Sport participation offers girls in particular, many benefits. Through sport participation, girls learn to win and lose, acquire resilience and coping skills, learn to accept and appreciate their bodies, and meet others who share their interests. In addition, research indicates that girls who play sports do better in school as exercise is proven to improve learning, memory function, and concentration. Being part of a team teaches girls to work with and respect others. Active girls often discover just how beneficial physical activity and sport participation can be in managing stress, worry, or depression. These habits, developed and encouraged in childhood and youth, will often become healthy ones for life.
Two very different examples of women’s / girls’ basketball.
In game 2 of the WNBA Finals, Diana Taurasi scored eight of her 20 points in overtime, including a four-point play early in the extra period to put the Phoenix Mercury ahead, then another 3-pointer with 1:24 to play to break an 86-86 tie and to lead Phoenix to victory. The WNBA is an amazing demonstration of basketball being played at the highest level by remarkable athletes who are amongst the best basketball players in the world. The WNBA is in some respects a better demonstration of top level basketball than the NBA because there is more reliance on the team (rather than one or two players being the focus).
A few hours later, on court 1 at Mansfield High School on a Friday night in an Under 13 Div 3 game, a young girl catches the ball near the baseline. There is one player from the other team on her left, one on her right, and one in front of her. With the baseline behind her she is boxed in and she is frozen, not knowing what to do. She can’t see past the “ring” of opposition uniforms and doesn’t want to make a mistake and let her team down. The three girls from the other team are simply standing beside her. None of them are actively defending her and none try to take the ball away from her. The four girls stand there like statues for about 8 seconds (which seems like forever), until the ref blows his whistle.
The young girl from Under 13’s may not want to be Diana Taurasi. If she is having fun playing basketball, then that is the crucial starting point. No kid is going to want to keep doing a sport that they don’t enjoy. But this 12 year old girl probably doesn’t know who Diana Taurasi is. She may not know what is possible.
On of the big advantages boys have in sport is the visibility of role models. LeBron James, Steph Curry, and Luka Dončić adorn posters, have numerous YouTube clips, and their game highlights are covered daily by TV sports shows. Boys spend time in playgrounds and their backyards copying their shooting technique, imitating their dribbling moves and trying to be them. A role model is more than just a person you look up to and admire. It’s someone who can help you unlock your potential by showing you what’s possible and providing examples of how something can be done. Boys are following in the path already walked by many others before them.
For our girls, the path is hidden and they are left to find their own way – if indeed they are courageous and committed enough to try and make it.

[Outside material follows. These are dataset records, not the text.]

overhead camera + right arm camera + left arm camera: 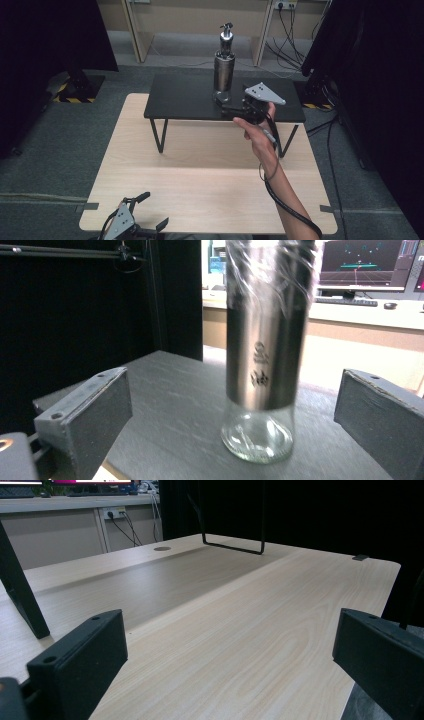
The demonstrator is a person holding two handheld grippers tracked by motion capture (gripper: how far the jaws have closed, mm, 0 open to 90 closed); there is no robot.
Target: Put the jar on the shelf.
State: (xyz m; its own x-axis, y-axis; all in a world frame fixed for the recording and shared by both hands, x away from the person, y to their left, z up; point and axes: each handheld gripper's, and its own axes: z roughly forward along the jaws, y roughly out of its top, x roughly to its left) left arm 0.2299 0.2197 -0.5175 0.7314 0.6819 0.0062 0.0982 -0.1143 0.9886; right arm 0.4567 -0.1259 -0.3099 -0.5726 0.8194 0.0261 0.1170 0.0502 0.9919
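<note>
Standing on: black shelf (190, 100) over pale wood table (200, 190), bottle (224, 65) upright.
Floor: grey carpet (60, 135), probably.
Fingers: both grippers' wide, holding nothing.

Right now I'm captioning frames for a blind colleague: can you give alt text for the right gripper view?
A steel-sleeved bottle with a clear glass base stands upright on a dark raised shelf, ahead of the right gripper, whose two black jaws stand wide apart, not touching it. Behind are a black curtain and a desk with monitors.
</note>
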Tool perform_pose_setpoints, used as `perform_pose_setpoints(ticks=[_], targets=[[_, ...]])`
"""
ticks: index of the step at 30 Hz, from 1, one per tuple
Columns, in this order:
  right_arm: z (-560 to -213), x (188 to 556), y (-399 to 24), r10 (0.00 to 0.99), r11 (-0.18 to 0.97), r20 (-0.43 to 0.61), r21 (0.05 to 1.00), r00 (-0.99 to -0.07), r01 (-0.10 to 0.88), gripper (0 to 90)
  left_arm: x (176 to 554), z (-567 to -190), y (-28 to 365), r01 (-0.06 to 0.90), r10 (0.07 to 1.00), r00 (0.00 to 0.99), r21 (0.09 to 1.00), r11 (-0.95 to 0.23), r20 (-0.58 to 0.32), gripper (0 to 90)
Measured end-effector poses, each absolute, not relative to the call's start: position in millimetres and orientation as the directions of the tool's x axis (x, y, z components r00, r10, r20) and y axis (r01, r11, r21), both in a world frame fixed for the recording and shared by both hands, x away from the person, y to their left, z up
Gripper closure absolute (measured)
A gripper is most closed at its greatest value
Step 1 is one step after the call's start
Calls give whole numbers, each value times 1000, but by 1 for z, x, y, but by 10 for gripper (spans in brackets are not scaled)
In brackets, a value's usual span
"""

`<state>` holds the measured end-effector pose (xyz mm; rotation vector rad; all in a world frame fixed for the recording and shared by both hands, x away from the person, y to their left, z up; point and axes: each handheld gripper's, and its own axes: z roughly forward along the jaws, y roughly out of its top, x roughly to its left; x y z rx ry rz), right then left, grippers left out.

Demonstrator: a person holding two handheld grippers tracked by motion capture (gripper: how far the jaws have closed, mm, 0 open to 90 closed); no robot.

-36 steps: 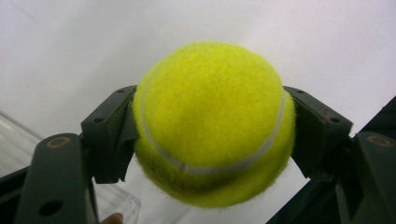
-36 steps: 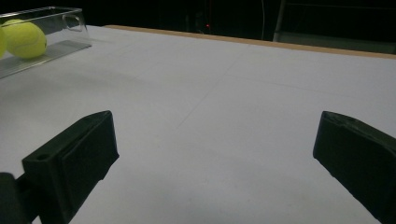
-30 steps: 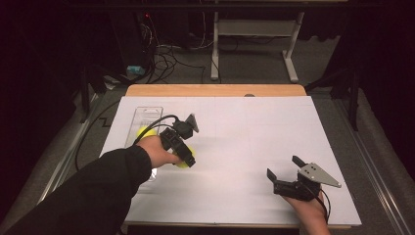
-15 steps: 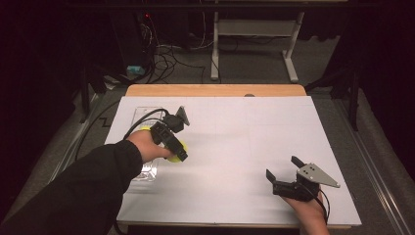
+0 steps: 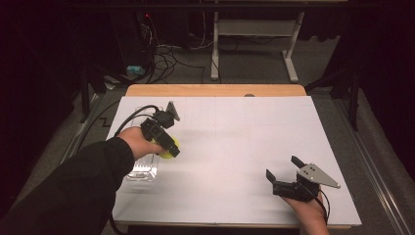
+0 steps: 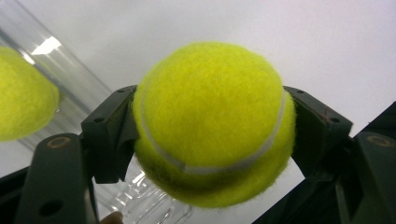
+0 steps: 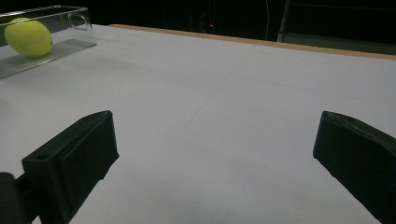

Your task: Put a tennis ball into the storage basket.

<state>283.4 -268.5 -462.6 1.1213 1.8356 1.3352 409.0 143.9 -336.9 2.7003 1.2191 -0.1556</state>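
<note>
Tongs status, per view.

High view: left tongs (image 5: 169, 149) sit at centre-left of the frame, clenched on a yellow tennis ball (image 5: 170, 148); the ball shows just under the black jaws, above the white table (image 5: 235, 142). A person's dark sleeve (image 5: 73, 191) comes in from the lower left. A clear plastic container (image 5: 143, 169) lies on the table just below and left of the ball, partly under the hand; whether the ball touches it can't be told here. Right tongs (image 5: 283, 171) are at lower right, resting low near the table's near edge, jaws spread apart with nothing between them, grey three-cornered plate on top. Well apart from the ball.

Left gripper view: tennis ball (image 6: 212, 123) fills the middle of the frame, pinched between both black jaws, one on each side, pads pressing into the felt. White seam runs across its lower half. A second tennis ball (image 6: 25, 93) shows at the left edge, behind the clear container wall (image 6: 70, 79), which runs diagonally from upper left down to bottom centre. White table behind.

Right gripper view: right tongs (image 7: 215, 158) released, jaws wide at lower left and lower right, bare white table between them. Upper left corner: clear container (image 7: 70, 42) with a tennis ball (image 7: 28, 37) inside it, far off.
</note>
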Motion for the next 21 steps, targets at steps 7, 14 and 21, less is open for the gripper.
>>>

Belmont Basketball Club would like to encourage our young girls to learn more about the game and perhaps identify their own roles models in the game. The Club is asking any of our young lady players to find out more about a particular women’s basketball player, from any competition, and prepare a short story or PowerPoint presentation or artwork that tells the Club about that player. The best one will get a prize and be shown off on our website and social media.